Hooks for the initialization and finalization of higher layers libraries is provided. These hooks are implemented using weak links, which, if present in a fully linked binary, will be called before the dynamic initialization phase of startup (i.e. before static constuctors) and on termination (i.e. after static destructors). This has been provided to allow e.g., the the shared C library's allocator to be replaced by an application library (to allow heap allocation from a dynamic area rather than application space). If provided, library hooks must conform to the following declarations:

    extern "C" void rts_lib_init();
    // called before static constructors
    extern "C" void rts_lib_final(bool in_exit_handler,
                                  bool abnormal_termination);
    // called after static destructors.
    // in_exit_handler == false      => called as an atexit
    //                                  function.
    //                 == true       => called from application
    //                                  exit handler, so caution
    //                                  required.
    // abnormal_termination == false => application did not exit
    //                                  via abort().
    //                      == true  => application did exit via
    //                                  abort().
    // function will be called twice on termination: first with
    // in_exit_handler false, second with in_exit_handler true

Hooks are also provided for the intialization of the standard streams. These are again implemented via weak links, to avoid building in a dependency on the streams components if they aren't used. This method of initializing the standard streams has the consequence that stream Init objects are unnecessary which has advantages both practical (reduced code size) and theoretical (Init objects can cause virtual memory thrashing on startup and termination).
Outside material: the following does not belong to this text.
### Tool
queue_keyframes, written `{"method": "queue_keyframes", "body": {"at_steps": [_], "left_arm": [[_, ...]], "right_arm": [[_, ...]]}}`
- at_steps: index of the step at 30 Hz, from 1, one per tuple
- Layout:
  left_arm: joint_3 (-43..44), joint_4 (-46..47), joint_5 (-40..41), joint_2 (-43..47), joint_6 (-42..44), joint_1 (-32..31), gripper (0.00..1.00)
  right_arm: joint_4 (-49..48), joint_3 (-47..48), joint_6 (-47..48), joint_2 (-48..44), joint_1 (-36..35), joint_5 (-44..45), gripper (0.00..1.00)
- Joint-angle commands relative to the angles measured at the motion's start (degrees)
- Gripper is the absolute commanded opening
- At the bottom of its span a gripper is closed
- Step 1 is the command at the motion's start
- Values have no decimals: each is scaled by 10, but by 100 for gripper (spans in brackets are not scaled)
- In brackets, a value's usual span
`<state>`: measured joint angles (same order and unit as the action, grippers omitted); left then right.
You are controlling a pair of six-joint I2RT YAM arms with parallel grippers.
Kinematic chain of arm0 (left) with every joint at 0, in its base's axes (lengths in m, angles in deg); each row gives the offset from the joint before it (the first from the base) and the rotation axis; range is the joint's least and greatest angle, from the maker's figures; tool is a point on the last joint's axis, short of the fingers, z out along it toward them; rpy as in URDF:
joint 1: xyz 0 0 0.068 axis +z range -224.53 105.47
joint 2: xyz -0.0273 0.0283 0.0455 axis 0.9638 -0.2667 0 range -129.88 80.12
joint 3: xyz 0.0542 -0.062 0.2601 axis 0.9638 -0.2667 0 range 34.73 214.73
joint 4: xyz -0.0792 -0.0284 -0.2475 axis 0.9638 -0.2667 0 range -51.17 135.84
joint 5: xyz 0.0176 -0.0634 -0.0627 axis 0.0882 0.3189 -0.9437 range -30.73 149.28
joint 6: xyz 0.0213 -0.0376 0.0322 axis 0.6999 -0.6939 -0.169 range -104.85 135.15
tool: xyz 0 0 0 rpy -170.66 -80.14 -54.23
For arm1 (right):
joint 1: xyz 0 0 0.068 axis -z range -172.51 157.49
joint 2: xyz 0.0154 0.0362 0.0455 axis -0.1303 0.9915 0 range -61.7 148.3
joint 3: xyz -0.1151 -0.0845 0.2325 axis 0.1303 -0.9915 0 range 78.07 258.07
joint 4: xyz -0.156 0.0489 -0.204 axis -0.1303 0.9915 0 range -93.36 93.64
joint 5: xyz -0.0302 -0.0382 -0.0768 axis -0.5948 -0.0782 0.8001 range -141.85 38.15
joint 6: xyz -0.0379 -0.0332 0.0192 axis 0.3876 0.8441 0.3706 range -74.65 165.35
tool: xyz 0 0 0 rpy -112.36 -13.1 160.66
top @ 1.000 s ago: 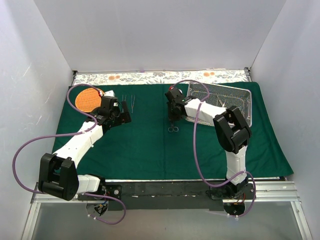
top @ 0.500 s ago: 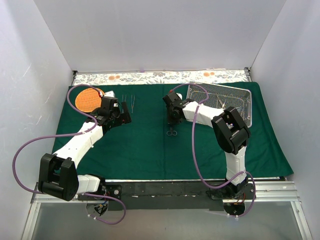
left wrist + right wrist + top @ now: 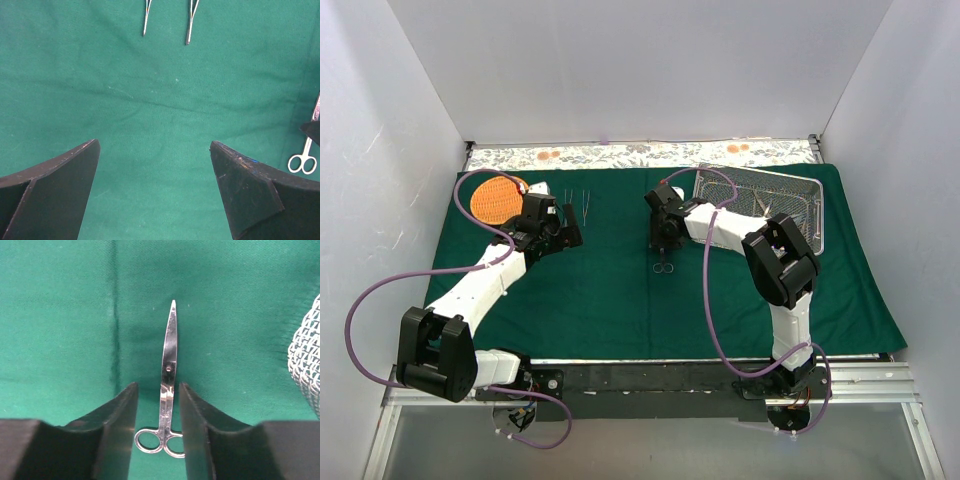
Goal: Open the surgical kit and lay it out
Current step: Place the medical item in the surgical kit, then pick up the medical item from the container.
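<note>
Station log, overhead view, read left to right. The round orange basket [image 3: 495,197] sat on the far-left corner of the green cloth [image 3: 600,300]. The left arm reached forward and inward from its base, with the left gripper [image 3: 562,231] just right of the basket. In its wrist view the left gripper [image 3: 155,150] was spread wide over bare cloth and gripped nothing. Two tweezers [image 3: 146,17] lay ahead of it, their long axes running near to far, side by side and apart.

I found the scissors [image 3: 663,264] near the middle of the cloth, long axis near to far. The ring handles faced the arm bases and the tip faced the far wall. The right arm was folded back at the elbow and reached left, with the right gripper [image 3: 665,238] directly over the blades. In its wrist view the right gripper [image 3: 157,390] stood narrowly parted, one finger either side of the scissors [image 3: 170,365]. Cloth showed on both sides of the shank. I could not tell whether the pads pressed on the rings.

The wire-mesh tray [image 3: 817,212] rested at the far right of the cloth
</note>
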<state>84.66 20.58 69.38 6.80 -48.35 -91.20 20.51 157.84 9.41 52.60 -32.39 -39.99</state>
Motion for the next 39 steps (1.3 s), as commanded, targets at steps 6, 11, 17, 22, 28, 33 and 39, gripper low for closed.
{"method": "queue_keyframes", "body": {"at_steps": [6,11,17,22,28,33,39], "left_arm": [[4,6,8,15,0,-3,93],[12,5,9,13,5,-3,93],[16,6,5,11,7,-3,93],[17,10,2,4,6,-3,93],[17,12,0,-2,6,-3,93],[19,12,0,-5,7,-3,93],[28,5,3,-5,9,-3,93]], "right_arm": [[20,97,90,-29,1,40,63],[51,170,117,14,27,66,72],[75,182,134,36,66,31,77],[86,145,143,20,84,0,77],[101,86,147,-25,101,-8,77],[101,75,182,-67,106,-31,77],[104,112,230,-114,134,-61,76]]}}
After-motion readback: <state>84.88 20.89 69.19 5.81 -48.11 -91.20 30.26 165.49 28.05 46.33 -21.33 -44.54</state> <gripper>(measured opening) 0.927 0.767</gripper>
Registration functions are provided to allow the allocators used by operator new(), for stack chunks be configured at run-time. Typically these calls would be made by a higher library layer from it's implementation of rts_lib_init(). The default allocators used are the shared C library's malloc() and free(). The registration interface is of the form:

    typedef void* (*rts_alloc_fn_t)(size_t);
    typedef void  (*rts_free_fn_t)(void*);
    void rts_set_alloc(rts_alloc_fn_t, rts_free_fn_t);
    void rts_set_stack_alloc(rts_alloc_fn_t, rts_free_fn_t);
The standard C library functions calloc() and realloc() do not have C++ library equivalents. If the default allocators are used then the shared C library versions of these functions are used, otherwise calloc() uses the specified allocator and realloc() always returns NULL.

See the header file rts.h for protoypes, and the file test.c++.tstterm for examples.